**Data shown:**
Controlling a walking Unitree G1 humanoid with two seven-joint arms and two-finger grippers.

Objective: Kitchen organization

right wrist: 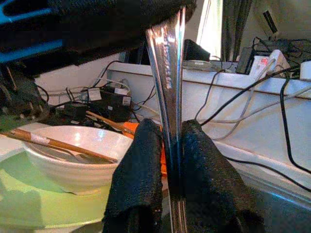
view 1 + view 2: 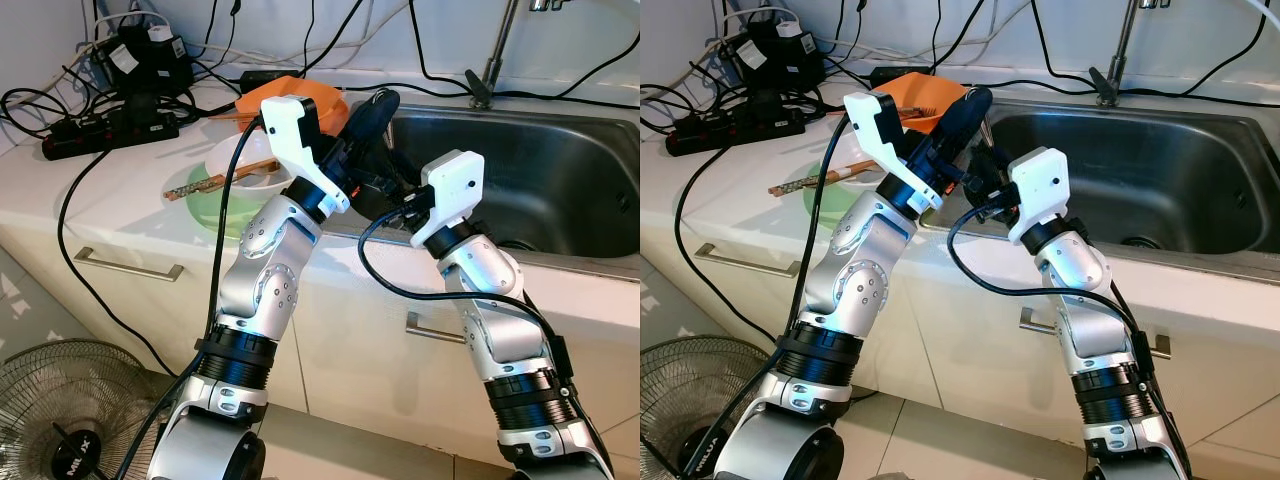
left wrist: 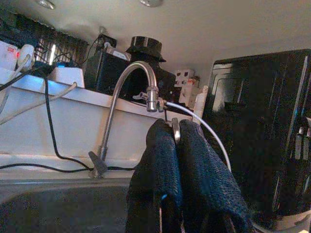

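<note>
Your two silver arms meet over the near left corner of the stainless steel sink [image 2: 560, 170], where both grippers clamp one thin, shiny metal utensil handle [image 1: 167, 63]. The right gripper [image 1: 171, 145] has its black fingers pressed on the lower part of the handle; the left gripper [image 3: 176, 133] grips its upper end, fingers closed tight against it. What the utensil's working end is, you cannot tell. At floor level on your left stands a black wire-guard fan [image 2: 60, 410]. Just left of the grippers on the white counter [image 2: 60, 190], a white ceramic bowl [image 1: 73, 150] sits on a pale green plate [image 1: 34, 204], with brown wooden chopsticks [image 2: 220, 180] laid across the bowl's rim. Behind the bowl lies an orange plastic dish [image 2: 920, 100], partly hidden by your left wrist. Black cables and a black power strip [image 2: 110, 130] crowd the counter's far left corner. The curved steel tap [image 3: 126, 97] rises at the sink's far edge.
</note>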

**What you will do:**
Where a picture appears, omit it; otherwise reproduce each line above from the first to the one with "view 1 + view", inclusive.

**Exercise response:**
Controlling a walking Unitree G1 humanoid with two seven-joint arms and two-finger grippers.

Objective: Kitchen organization

right wrist: 
view 1 + view 2: 

The exercise is fully answered.